Тяжелые занавески, плюшевые скатерти, ковры. Все пыльное, грязное, негде выколотить, воздуха мало. Сама улица Клиши узкая, без воздуха. Мы там промаялись, видимо, около года. По приезде Леня обнаружил, что его послали на пустое место - не было штатной единицы. Кое-как его устроили учеником в юридический отдел. На зарплату ученика четырем человекам жить было нельзя. Я начала работать в торгпредстве «сотрудником по приему иностранцев». Леня быстро вошел в курс всех дел. Леня не только обслуживал парижское торгпредство, но и ездил в Антверпен, т. к. там не было своего юриста. Он был зачислен членом правления каких-то советских акционерных обществ. Эти фикции были сделаны для облегчения заключения договоров с иностранными фирмами - им было непонятно и ненадежно заключать договор с государственными учреждениями. Здесь тоже Леня начал «кипеть».
Торгпредство занимало большой дом на Rue de la Ville-l’Évêque. Я сидела в холле между двух гостиных и пропускала иностранцев в соответствующие отделы, предварительно договорившись по телефону. За уборку помещения торгпредство платило какой-то фирме, грязь была, пыль, кошачья вонь. Завхозом был итальянец Роландо - коммунист, как все говорили, работал во французской охранке. Шофером торгпредства был Авер - старый французский коммунист. Он спрашивал, когда приходилось с ним ездить, о делах в СССР: сколько стоят сапоги. Говорили - сколько. Он говорил: «Нам такой коммунизм не нужен». Машинистки были и французские, и наши. Остальной персонал был наш. Я. Л. Адамский был торгпредом, его жена Валя - секретарем.
Были начальники отделов по лесу, по кино и много других. Люди все в возрасте от 35 до 45 лет. Все с семьями. Мы приехали, когда уже люди много работали вместе, и мы не пытались и не прижились к этой компании, жили обособленно. Да и все как-то мало общались, хотя было больше не с кем. С французами нам совсем не приходилось встречаться, кроме как с учительницей французского языка. Работников торгпредства я не помню. Помню одного Хаскина - рыжий молодой еврей, веселый, остроумный и более осведомленный о том, что делается в СССР; он говорил Лене: «Взявшийся за перо от пера и погибнет». Мы это принимали за милую шутку. Мне он говорил: «У вас есть самый большой человеческий талант - родить прекрасных детей». Потом о своей работе: «Собрались несколько представителей фирм с переводчиками: немцы, французы - сидим, сидим, потом, когда надоест, переходим на еврейский, тут немного покричим и сразу договариваемся». Хаскин имел отношение к кино.

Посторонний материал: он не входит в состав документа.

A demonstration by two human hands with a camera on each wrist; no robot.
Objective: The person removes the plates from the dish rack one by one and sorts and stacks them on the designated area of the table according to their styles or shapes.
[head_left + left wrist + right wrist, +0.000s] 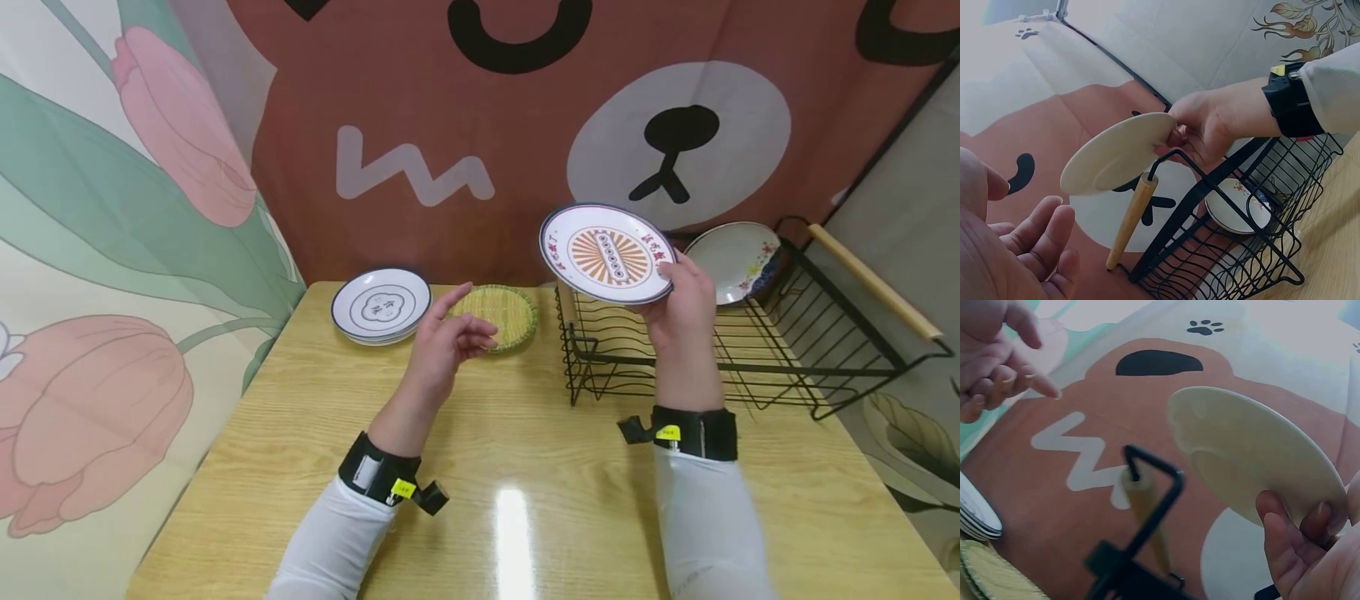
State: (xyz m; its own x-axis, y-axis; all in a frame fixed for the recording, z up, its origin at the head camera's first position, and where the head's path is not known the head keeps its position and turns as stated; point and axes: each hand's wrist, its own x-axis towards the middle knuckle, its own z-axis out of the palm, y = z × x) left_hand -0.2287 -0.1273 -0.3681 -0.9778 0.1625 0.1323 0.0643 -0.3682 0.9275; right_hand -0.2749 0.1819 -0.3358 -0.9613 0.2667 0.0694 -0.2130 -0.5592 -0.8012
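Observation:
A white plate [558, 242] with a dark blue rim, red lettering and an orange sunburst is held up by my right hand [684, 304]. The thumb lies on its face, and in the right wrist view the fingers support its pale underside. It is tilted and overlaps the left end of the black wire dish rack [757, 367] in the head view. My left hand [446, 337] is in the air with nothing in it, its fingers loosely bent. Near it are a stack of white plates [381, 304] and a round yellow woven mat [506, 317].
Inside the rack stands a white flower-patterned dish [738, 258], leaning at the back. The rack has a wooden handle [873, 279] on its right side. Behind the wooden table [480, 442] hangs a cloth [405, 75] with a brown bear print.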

Помню, на несколько дней меня сняли с моего «поста» и отправили в посольство. Было сделано так: мы с одной еще сотрудницей сидели каждая у своего окошка, которые выходили в совсем темный неосвещенный коридор. Мне дали кипу паспортных книжечек и сказали: «К окну будет подходить человек и говорить свое имя, а вы его вписывайте и отдавайте ему». Больше не сказали ни слова. Мы сидим сильно освещенные, абсолютно ничего не видим в коридоре, тем более что окошко застеклено только внизу и кто там стоит, не видно. Подходит человек, «Лопес де…», «Ходак де…» и т. д. Имена все испанские, я пишу и Лопеса, и Ходака, протягивается обычно молодая рука в штатском рукаве, я отдаю паспорт, и вся процедура. Сколько этих рук не вернулось из Испании?

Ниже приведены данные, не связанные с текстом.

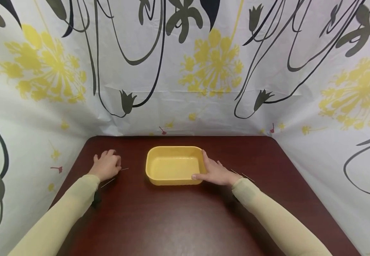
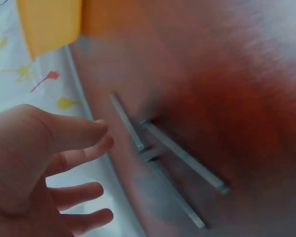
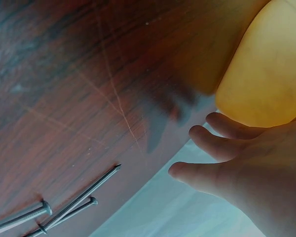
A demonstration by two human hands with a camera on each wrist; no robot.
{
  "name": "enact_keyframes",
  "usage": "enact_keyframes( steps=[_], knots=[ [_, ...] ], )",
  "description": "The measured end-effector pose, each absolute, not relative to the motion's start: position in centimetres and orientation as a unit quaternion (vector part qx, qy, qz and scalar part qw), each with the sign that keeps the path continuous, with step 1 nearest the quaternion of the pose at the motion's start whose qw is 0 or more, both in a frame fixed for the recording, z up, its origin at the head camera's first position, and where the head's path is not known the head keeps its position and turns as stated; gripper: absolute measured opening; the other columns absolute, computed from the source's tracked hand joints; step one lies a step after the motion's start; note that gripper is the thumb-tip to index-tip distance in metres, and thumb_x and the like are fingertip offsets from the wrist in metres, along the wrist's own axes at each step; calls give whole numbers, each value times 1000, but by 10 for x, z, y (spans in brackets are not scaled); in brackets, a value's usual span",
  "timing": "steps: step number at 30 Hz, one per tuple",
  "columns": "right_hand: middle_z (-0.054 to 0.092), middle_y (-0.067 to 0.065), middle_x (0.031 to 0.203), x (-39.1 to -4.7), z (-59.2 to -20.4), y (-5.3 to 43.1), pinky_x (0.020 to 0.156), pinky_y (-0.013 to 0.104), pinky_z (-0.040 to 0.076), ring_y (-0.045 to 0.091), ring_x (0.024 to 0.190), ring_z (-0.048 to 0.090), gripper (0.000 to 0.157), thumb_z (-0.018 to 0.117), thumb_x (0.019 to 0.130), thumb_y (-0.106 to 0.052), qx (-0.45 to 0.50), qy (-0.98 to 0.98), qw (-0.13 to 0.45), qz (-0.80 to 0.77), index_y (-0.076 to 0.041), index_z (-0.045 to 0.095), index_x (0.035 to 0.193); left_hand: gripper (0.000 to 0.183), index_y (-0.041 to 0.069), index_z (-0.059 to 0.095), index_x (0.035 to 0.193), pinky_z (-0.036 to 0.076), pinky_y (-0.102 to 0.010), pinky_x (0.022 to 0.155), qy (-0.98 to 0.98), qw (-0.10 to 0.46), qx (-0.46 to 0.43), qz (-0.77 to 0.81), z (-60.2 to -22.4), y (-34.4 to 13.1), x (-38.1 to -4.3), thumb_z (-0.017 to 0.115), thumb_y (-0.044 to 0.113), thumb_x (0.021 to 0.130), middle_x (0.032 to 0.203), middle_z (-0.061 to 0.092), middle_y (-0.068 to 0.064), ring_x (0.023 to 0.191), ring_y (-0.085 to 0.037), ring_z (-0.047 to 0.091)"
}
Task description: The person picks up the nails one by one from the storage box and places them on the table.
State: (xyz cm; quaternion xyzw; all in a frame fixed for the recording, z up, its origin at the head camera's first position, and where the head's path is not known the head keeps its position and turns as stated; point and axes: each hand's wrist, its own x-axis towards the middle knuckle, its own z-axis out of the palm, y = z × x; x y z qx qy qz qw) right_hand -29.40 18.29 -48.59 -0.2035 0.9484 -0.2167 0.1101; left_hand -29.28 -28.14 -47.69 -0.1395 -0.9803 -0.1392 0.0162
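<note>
At the table's left, my left hand [image 1: 106, 166] hovers by several loose nails; its fingers are spread and loosely bent, with nothing between them in the left wrist view. Three grey nails [image 2: 185, 155] lie close together there, apart from the fingertips. A yellow rectangular tray [image 1: 151, 177] stands near the table's back, its visible inside bare. Against the tray's right end rests my right hand [image 1: 217, 173], thumb at the front corner and fingers stretched along the side. In the right wrist view, several more nails [image 3: 86, 192] lie on the table beyond the outer fingers.
The dark red-brown table [image 1: 172, 220] has rounded back corners. White cloth [image 1: 159, 122] with yellow flowers and dark stems hangs around its back and sides. Something dark [image 1: 96, 199] shows under the left wrist.
</note>
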Motion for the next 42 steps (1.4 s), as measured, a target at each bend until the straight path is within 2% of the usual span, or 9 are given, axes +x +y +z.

Какое-то время, пока мне не досталась эта работа, я за какую-то мизерную оплату от месткома заведовала «клубом парижской советской колонии». Там всегда, кто бы ни приезжал во Францию из Советского Союза из знаменитых людей - ученые, писатели, певцы, - все должны были у нас выступить. Были кино, танцы. Полпредовцы бывали довольно редко. Вообще это была «аристократия». Полпред, ТАСС, журналисты, словом, высшая интеллигенция общалась как-то так, как будто не было никакого клуба. Но дань общественному была здесь. Помню, был какой-то вечер - вызывает меня Роландо в клуб; несмотря на протесты, без билетов ворвались громилы. Я бегу и вижу: стоят три огромных человека, шляпы на глаза, и бормочут что-то похожее на французский. Я соображаю, что делать.
Видимо, белогвардейцы, которые вообще-то постоянно сидели на улице на подоконниках окон клуба у форточек и пытались услышать что-нибудь о России. Оказались - Безыменский, Луговской и кто-то третий из поэтов, тоже огромного роста. Луговской попал в какую-то аварию и лежал в парижской городской бедной больнице. Все дамы по очереди ходили его навещать. Он лежал злой как бес. С Безыменским меня послали ходить по магазинам, так как он не знал французского языка. Ему нужно было купить жене платье. На витрине была выставлена шелковая рубашка. Он сказал: «Вот это, пожалуй, подойдет». Надо же мне было с ним о чем-то говорить, хотя я не очень знала и совсем не любила его стихов. Я сказала: «Мои дети недовольны, что вы не пишите детских книжек». Он обиделся, что я не знаю, что у него есть такие. Потом в Москве он мне принес большую детскую книжку, хорошо иллюстрированную.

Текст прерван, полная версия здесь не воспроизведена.